Vor der Kaserme vor dem großen Tor
Underneath the lantern by the barrack gate,
Due to the popularity of the song it was used throughout the war not only as a popular song, but a propaganda tool.
The best understanding of German Music from World War Two has to come from official Nazi government policy. Regrettably as the losers in the war, Nazi songs and German music from this time period has not been assigned the high heroic status as have British and American popular music of this time period.
Although First World War poets [Rupert Brooke, Wilfred Owen, Siegfried Sassoon] are often presented as the literature of wartime, popular songs were important in keeping up morale. Those from World War II have become especially well known. Some songs were overtly nationalistic, such as There'll Always Be An England. Other music was popular because it evoked emotional states common in wartime, for instance a sense of nostalgic sadness and loss. ( Modern History Sourcebook: There'll Always Be An England and other War Music.)
Without question the most popular vocalist of World War Two would be Vera Lynn who sang almost ever well known war time tune in her concerts including Lili Marlene and There'll always be an England but her best know songs were We'll meet again and White cliffs of Dover.
These songs just give a hint of the differing varieties of wartime songs, other popular music genres included music with lush instrumental compositions as well as just silly songs.
During the war, many people in the US and Great Britain found an escape by listening to the radio. Hit songs were a nice form of catharsis for the public; the lyrics were often about situations the average person could relate to, and it helped the listeners to feel that they were not alone. So, naturally, songwriters wanted to provide music that would be uplifting, encouraging, and of course, patriotic American Songs.
A list notable songs of World War Two from America would have to include hits such as Boogie Woogie Bugle Boy which was composed by Don Raye and Hughie Prince and was recorded on January 2, 1941, nearly a year before the United States entered the war The storyline of the song told about, a renowned Illinois street musician is drafted into the United States Army during the draft. In addition to being famous, the bugler was the "top man at his craft," but the Army had little use for his talents and he was reduced to blowing Reveille in the morning, which caused the musician to become dejected. Other hits were: Don't Sit Under The Apple Tree (With Anyone Else But Me), I'll Be Home For Christmas, Juke Box Saturday Night, Kiss The Boys Goodbye , Praise The Lord And Pass The Ammunition, and God Bless America which was written by Irving Berlin in 1918 but made famous by Kate Smith in an Armistice Day radio broadcast in 1938. This list could go on with all the notable songs from this time period but space and time will not permit.

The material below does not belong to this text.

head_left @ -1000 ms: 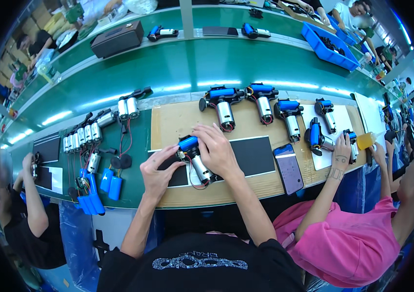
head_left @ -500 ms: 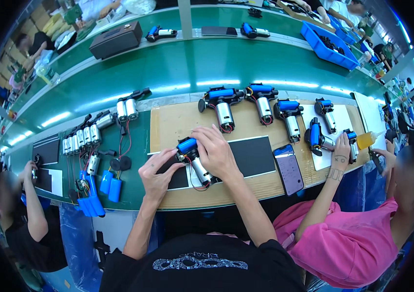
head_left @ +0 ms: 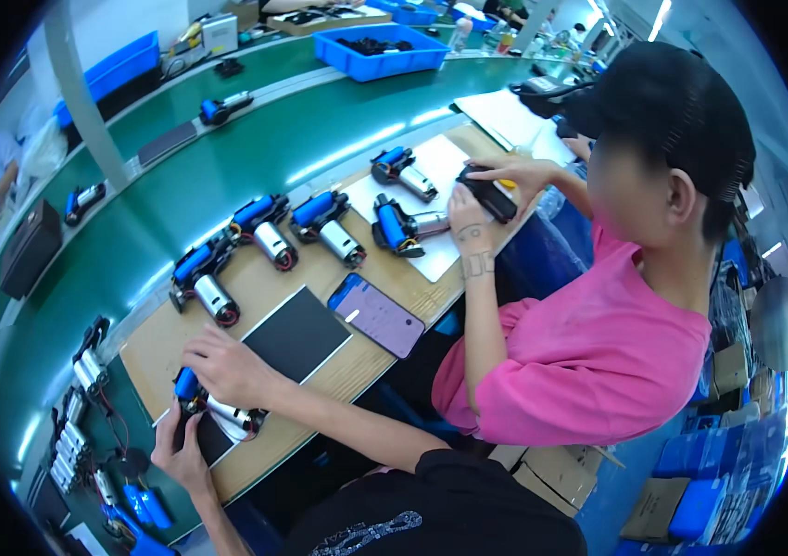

Music goes much deeper, and reaches into our psyches for reasons other than its initial sound. Music evokes emotions of patriotism, fear, jubilation, sadness and many more emotions. As well as invoking emotional responses, music is used as a propaganda tool to get people fired up for a certain cause whether in war or even politics. Was the music of World War Two patriotic or was it propaganda, or was it both? It all depends from which side you view the question. Usually the winning sides music was patriotic and the losers propaganda
In closing Susan Burns states from the article “War, music, and evolution”. “No doubt, it's dismaying to realize that warfare is so deeply a part of our makeup that we'll never have "the war to end all wars." Those war songs touch a deep, dark chord. Yet, I consider myself better off for having this perspective on warfare.”(Burns 2003). What kind of music will be used as patriotic music in the next major war? What music will be used as a propaganda tool? We may have to wait for the answers to these questions, but one thing is certain, as with all past wars, music will have an influence.